Kurz: Mutterschutzlohn nach § 18 MuSchG, bemessen am Durchschnittsverdienst der letzten drei abgerechneten Kalendermonate, ebenfalls U2-erstattungsfähig. Wichtig ist die saubere Abgrenzung zu Krankheit (dort greift die Entgeltfortzahlung mit U1), weil sonst der falsche Erstattungstopf beantragt wird.
Was kostet das bei Lohnklar?
Kurz: Nichts extra. Zuschussberechnung, Mutterschutzlohn, U2-Anträge und Meldungen gehören zur laufenden Lohnabrechnung ab 12,50 € je Mitarbeiter und Monat. Die einmalige Einrichtung legen wir im individuellen Angebot fest.

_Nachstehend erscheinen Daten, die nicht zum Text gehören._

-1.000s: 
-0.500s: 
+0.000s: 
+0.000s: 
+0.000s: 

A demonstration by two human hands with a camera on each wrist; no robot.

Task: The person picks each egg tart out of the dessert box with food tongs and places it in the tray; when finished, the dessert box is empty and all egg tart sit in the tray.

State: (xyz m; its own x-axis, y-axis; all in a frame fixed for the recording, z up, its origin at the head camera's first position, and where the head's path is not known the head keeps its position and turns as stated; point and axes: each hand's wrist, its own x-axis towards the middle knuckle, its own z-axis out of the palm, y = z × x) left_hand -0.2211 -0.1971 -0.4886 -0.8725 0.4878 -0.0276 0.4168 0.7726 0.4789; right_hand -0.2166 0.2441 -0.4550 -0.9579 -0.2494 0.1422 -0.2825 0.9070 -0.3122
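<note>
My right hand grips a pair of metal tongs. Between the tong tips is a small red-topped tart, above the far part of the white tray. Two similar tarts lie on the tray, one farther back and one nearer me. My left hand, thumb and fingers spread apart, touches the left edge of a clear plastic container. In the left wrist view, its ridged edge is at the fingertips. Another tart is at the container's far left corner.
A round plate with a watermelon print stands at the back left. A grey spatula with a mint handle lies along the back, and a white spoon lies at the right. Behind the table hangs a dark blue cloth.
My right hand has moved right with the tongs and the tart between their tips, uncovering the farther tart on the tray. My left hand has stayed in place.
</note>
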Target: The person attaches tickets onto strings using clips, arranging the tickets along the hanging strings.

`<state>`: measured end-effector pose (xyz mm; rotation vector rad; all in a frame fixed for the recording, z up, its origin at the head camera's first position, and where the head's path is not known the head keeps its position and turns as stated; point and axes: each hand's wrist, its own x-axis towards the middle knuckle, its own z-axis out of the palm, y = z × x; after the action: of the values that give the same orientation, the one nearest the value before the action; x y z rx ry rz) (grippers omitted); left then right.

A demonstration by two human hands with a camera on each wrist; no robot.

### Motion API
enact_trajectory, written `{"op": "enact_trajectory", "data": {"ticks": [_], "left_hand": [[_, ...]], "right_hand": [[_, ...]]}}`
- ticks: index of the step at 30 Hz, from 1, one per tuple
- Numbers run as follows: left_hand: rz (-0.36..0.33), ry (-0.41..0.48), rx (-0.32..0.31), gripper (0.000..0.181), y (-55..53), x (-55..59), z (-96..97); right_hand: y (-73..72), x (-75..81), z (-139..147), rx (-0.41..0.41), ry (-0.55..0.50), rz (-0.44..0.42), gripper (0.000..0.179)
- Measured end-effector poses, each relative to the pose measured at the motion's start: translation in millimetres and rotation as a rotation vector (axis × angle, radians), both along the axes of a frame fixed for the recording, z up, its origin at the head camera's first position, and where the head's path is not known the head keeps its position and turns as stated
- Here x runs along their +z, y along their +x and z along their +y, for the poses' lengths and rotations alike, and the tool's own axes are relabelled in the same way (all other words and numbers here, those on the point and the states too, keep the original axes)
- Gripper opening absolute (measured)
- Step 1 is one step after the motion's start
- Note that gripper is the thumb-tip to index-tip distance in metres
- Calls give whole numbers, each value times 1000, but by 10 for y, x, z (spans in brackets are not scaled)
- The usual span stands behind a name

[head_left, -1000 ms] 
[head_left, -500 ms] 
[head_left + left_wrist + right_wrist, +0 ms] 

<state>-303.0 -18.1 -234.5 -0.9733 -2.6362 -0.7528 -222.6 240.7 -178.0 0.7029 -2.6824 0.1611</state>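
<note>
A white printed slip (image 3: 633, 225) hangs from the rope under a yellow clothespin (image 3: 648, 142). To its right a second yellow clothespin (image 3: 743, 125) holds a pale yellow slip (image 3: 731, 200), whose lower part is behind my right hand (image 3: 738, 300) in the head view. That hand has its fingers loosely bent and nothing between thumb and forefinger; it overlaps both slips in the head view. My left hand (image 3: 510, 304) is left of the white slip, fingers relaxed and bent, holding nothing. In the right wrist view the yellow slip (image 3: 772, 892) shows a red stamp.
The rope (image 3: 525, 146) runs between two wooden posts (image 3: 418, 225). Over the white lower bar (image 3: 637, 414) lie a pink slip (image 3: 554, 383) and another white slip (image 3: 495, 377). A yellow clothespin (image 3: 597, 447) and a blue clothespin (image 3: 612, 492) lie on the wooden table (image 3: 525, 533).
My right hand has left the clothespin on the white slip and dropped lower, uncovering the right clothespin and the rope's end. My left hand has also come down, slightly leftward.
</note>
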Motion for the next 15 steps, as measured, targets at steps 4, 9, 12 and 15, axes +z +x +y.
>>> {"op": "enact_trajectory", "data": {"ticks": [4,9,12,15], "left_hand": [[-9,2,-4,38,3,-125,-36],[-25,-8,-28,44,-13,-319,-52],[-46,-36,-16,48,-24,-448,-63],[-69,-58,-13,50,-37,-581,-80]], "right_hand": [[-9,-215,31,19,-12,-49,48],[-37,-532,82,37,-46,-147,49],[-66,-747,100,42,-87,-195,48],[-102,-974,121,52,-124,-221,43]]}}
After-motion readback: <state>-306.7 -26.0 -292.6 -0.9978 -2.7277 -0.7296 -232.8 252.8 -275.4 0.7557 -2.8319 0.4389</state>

Und wenn ausgerechnet die HR- oder Payroll-Kollegin in Mutterschutz geht?
Kurz: Dann übernehmen wir nicht nur die Abrechnung, sondern auf Wunsch auch die Rolle: als Elternzeitvertretung für HR & Payroll, remote und mit klarer Übergabe zurück.
Dieser Text gibt den Stand vom Juli 2026 wieder und zitiert die genannten Quellen. Er ist keine Rechts- oder Steuerberatung und ersetzt sie nicht. Für die Beurteilung eures Einzelfalls sprecht mit eurem Steuerberater oder eurer Anwältin. Was die Lohnabrechnung davon abbildet, übernehmen wir.